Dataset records
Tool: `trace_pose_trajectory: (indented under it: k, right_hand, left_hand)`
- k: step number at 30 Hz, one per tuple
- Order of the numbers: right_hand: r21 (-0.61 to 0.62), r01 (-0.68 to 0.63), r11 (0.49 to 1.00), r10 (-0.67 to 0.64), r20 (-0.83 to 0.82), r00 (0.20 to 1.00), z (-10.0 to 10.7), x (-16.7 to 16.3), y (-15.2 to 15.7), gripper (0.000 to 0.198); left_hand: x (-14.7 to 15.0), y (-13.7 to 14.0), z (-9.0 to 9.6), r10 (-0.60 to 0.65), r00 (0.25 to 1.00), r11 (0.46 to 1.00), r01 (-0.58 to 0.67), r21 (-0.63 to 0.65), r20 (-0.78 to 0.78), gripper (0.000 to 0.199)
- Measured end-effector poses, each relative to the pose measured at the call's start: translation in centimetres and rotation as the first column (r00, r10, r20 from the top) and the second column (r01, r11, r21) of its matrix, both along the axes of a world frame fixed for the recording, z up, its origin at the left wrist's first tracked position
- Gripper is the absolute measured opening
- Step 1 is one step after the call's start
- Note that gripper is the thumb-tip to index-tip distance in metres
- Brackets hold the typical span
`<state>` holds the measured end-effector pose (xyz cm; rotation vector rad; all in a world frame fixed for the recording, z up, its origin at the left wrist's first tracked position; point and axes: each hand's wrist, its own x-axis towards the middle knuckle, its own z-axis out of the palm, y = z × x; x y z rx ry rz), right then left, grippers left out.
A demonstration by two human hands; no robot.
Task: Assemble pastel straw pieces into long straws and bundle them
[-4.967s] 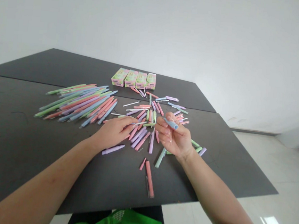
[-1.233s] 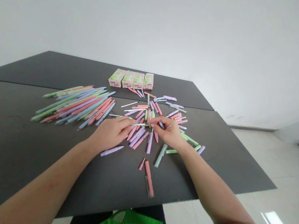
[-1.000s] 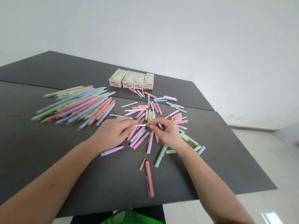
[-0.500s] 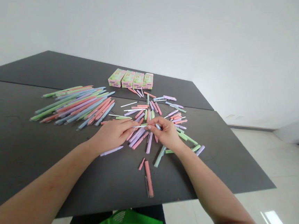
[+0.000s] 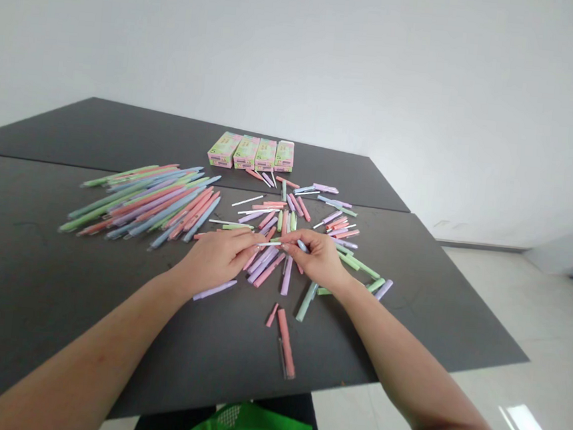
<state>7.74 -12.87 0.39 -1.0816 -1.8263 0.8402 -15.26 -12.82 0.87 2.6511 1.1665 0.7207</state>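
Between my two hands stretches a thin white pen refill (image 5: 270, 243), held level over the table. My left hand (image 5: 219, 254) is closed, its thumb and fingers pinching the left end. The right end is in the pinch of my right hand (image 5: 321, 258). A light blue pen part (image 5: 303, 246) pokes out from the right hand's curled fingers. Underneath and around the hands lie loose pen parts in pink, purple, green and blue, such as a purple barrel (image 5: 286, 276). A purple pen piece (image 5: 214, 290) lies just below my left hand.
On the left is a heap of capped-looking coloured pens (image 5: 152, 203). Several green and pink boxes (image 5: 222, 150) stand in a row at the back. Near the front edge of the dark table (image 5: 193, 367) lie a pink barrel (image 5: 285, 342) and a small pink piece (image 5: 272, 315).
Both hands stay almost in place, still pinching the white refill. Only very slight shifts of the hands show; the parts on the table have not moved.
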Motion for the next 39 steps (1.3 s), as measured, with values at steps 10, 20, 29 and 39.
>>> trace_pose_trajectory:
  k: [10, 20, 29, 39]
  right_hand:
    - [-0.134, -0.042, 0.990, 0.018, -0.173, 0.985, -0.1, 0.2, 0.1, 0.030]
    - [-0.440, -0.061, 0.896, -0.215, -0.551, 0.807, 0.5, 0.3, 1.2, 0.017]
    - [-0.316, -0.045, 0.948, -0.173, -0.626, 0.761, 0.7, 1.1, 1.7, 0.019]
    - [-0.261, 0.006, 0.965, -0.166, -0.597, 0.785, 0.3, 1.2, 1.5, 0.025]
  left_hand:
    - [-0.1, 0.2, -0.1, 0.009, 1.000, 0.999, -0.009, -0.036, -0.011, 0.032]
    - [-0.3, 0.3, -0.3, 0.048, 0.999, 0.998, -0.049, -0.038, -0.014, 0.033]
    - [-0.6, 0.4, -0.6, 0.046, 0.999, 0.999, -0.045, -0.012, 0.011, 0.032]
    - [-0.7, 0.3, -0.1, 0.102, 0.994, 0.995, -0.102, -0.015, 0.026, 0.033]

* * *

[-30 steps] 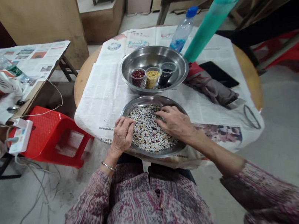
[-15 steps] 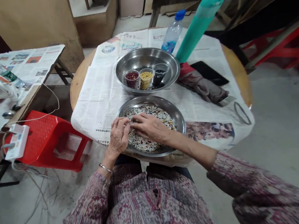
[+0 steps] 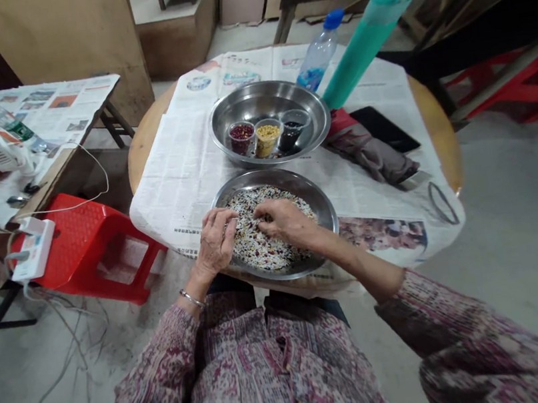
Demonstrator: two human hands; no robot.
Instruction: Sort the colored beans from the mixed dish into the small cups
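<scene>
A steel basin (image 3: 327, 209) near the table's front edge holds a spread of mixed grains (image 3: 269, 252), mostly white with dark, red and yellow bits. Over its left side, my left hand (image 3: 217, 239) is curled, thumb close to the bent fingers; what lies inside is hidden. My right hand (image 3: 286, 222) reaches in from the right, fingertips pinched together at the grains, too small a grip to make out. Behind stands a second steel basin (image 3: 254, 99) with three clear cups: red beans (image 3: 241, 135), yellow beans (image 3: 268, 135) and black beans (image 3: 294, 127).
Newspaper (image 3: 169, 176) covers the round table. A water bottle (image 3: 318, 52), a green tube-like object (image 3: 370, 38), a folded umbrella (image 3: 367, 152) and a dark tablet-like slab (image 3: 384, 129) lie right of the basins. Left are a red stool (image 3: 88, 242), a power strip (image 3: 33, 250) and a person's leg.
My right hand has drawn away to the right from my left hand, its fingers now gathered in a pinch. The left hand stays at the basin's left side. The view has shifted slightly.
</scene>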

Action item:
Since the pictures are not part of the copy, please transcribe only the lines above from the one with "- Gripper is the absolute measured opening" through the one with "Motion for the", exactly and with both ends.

Reply to the task:
- Gripper is the absolute measured opening
- Step 1 is one step after the call's start
- Note that gripper is the thumb-tip to index-tip distance in metres
- Brackets hold the typical span
`<state>` holds the measured end-effector pose (xyz cm; rotation vector rad; all in a world frame fixed for the recording, z up, its origin at the left wrist's first tracked position; point and axes: each hand's wrist, its own x-axis towards the middle knuckle, its own z-axis out of the palm, y = z × x; x y z rx ry rz), right then left, grippers left out.
A demonstration by two human hands; no robot.
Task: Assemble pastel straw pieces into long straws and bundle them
[-4.967s] 
[-1.233s] 
[-1.000s] 
[-0.500s] 
[+0.000s] 
<state>7.74 -12.87 0.39 -1.0816 -1.8263 0.8402 -15.26 -12.82 0.87 2.6511 1.1665 0.7207</state>
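Between my two hands stretches a thin white pen refill (image 5: 270, 243), held level over the table. My left hand (image 5: 219, 254) is closed, its thumb and fingers pinching the left end. The right end is in the pinch of my right hand (image 5: 321, 258). A light blue pen part (image 5: 303, 246) pokes out from the right hand's curled fingers. Underneath and around the hands lie loose pen parts in pink, purple, green and blue, such as a purple barrel (image 5: 286, 276). A purple pen piece (image 5: 214, 290) lies just below my left hand.
On the left is a heap of capped-looking coloured pens (image 5: 152, 203). Several green and pink boxes (image 5: 222, 150) stand in a row at the back. Near the front edge of the dark table (image 5: 193, 367) lie a pink barrel (image 5: 285, 342) and a small pink piece (image 5: 272, 315).
Both hands stay almost in place, still pinching the white refill. Only very slight shifts of the hands show; the parts on the table have not moved.
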Motion for the next 39 steps (1.3 s), as measured, with values at steps 10, 20, 29 and 39.

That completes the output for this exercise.